Specifically, if you give an insightful, logical assessment of this person’s skills and the ability to fit into a current culture, then you’ve proved you have another useful job skill that directly impacts the boss and your company's bottom line. But if you blow it, and can't offer the boss anything more substantial than the fact that the candidate likes the Red Sox, then you've failed to take the opportunity to show the boss that you can handle whatever is thrown your way.
So, the next time the boss provides an opportunity for you to interact with a job candidate, be prepared to show that you can rise to the challenge. Here are some points to becoming an effective interviewer:
· Think about what it takes to succeed in the job. If it’s important that the interviewee have strong people skills, then ask about team experience, or how customer complaints are handled. You might even relate a real experience (omit names) that caused problems, and see how the interviewee would handle the situation.

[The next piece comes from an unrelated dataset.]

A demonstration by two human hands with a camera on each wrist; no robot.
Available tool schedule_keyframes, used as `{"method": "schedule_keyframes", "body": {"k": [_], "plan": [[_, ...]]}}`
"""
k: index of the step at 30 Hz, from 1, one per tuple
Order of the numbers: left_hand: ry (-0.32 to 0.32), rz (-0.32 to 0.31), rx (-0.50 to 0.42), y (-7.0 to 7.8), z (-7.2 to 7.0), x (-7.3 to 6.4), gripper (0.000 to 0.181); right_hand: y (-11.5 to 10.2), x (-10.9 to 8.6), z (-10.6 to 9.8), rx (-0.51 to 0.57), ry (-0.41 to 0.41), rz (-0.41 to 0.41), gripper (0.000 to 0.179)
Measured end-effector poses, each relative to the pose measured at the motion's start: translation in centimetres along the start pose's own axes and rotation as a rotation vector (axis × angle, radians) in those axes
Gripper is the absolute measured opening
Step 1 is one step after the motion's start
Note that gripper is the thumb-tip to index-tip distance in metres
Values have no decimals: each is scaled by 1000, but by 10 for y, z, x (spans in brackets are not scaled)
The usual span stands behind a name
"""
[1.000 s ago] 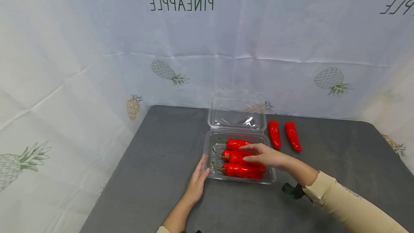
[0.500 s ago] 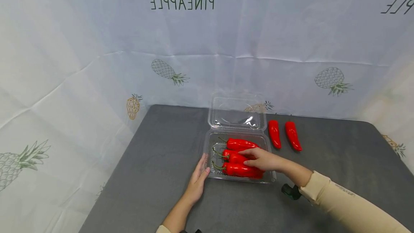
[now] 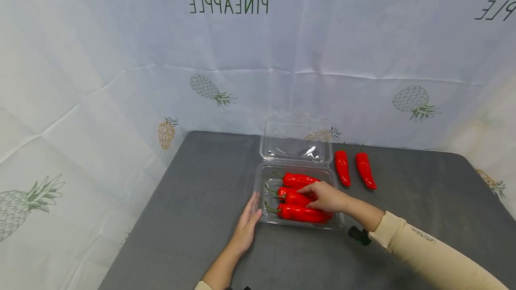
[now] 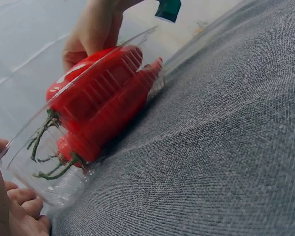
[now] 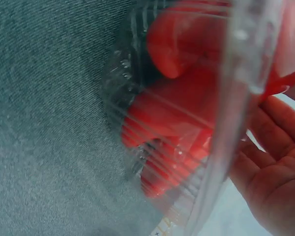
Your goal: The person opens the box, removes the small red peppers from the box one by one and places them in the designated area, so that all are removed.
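Note:
A clear plastic clamshell container (image 3: 262, 164) stands with its lid (image 3: 296, 147) folded back, red peppers with green stems lying inside. My right hand (image 3: 327, 198) reaches in from the right, fingers and thumb gripping the middle red pepper (image 3: 295, 198). Beside that one lie a front pepper (image 3: 300, 213) and a back pepper (image 3: 300, 180). My left hand (image 3: 243, 227) holds the container's left side. In the left wrist view its thumb is at the rim and its bent fingers (image 4: 27, 204) are against the outer wall. The right fingertips are partly hidden behind peppers in the right wrist view.
Two more red peppers (image 3: 341, 168) lie on the grey table (image 3: 201, 182) to the right of the lid. A dark green object (image 3: 359, 235) is under the right wrist. White cloth (image 3: 338, 35) printed with pineapples hangs behind the table.
My right hand has lowered onto the middle pepper and closed its fingers on it, shifting slightly left. The left hand keeps its place at the container.

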State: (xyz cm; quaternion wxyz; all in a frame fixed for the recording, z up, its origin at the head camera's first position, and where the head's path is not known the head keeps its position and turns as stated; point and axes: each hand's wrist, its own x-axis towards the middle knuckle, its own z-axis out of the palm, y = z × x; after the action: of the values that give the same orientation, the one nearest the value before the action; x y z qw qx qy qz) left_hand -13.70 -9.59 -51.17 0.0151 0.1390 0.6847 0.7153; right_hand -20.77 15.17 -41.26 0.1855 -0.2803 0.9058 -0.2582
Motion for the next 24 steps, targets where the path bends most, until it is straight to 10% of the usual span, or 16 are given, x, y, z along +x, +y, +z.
{"method": "schedule_keyframes", "body": {"k": [24], "plan": [[-1, -1, 3, -1, -1, 0, 57, 8, 1, -2, 144, 28, -100, 55]]}}
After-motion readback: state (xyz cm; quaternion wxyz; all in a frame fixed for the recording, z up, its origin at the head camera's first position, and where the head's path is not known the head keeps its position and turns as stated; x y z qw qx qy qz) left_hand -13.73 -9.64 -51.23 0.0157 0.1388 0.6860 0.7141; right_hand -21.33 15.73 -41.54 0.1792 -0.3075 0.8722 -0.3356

· Ask about past jobs. Find out what the person liked most or liked least about former positions. What was the atmosphere like?
· Inquire about organizational skills. The last thing you need is more work dumped on you because a new hire is disorganized and inefficient. Ask how they make sure they meet targets on time, how they schedule their work, how they decide what they should do every day when they show up for work.
· Find out whether past training or education would be beneficial. Maybe the candidate spent three summers in France and is so fluent in the language that he or she could handle the clients you’ve been having difficulty with in Paris. That might be a key point supervisors would miss, but your inquiries would net this new information.
· Try to avoid “yes” or “no” responses. Don’t ask, “Did you like your last job?” but “Tell me about your last job.”
· Be professional. Greet the candidate with a smile and a handshake, and avoid interruptions. When it’s your turn to talk to an interviewee, it’s best to do it in a quiet place, with no ringing phones or people walking by. Find out how much time you’ve been allotted, then stick to the schedule. This will prevent you from chatting too much in an endless sessions.
· Avoid legal minefields. Ask only job related questions. It’s against the law to ask about sexual preferences, religious affiliations, disabilities, age, race, marital status, child care arrangements, citizenship and memberships. At the same time, do not ask if the person has ever been arrested or convicted of a crime, or make any mention of gender.
· Motivating factors. Find out what the candidate sees as their personal motivation: money, creativity, chances for advancement, etc. If the answers don’t fit in with what the company offers, it means that this person would probably become quickly dissatisfied – and you’ll be repeating the interviewing process sooner than you -- or your boss --would like.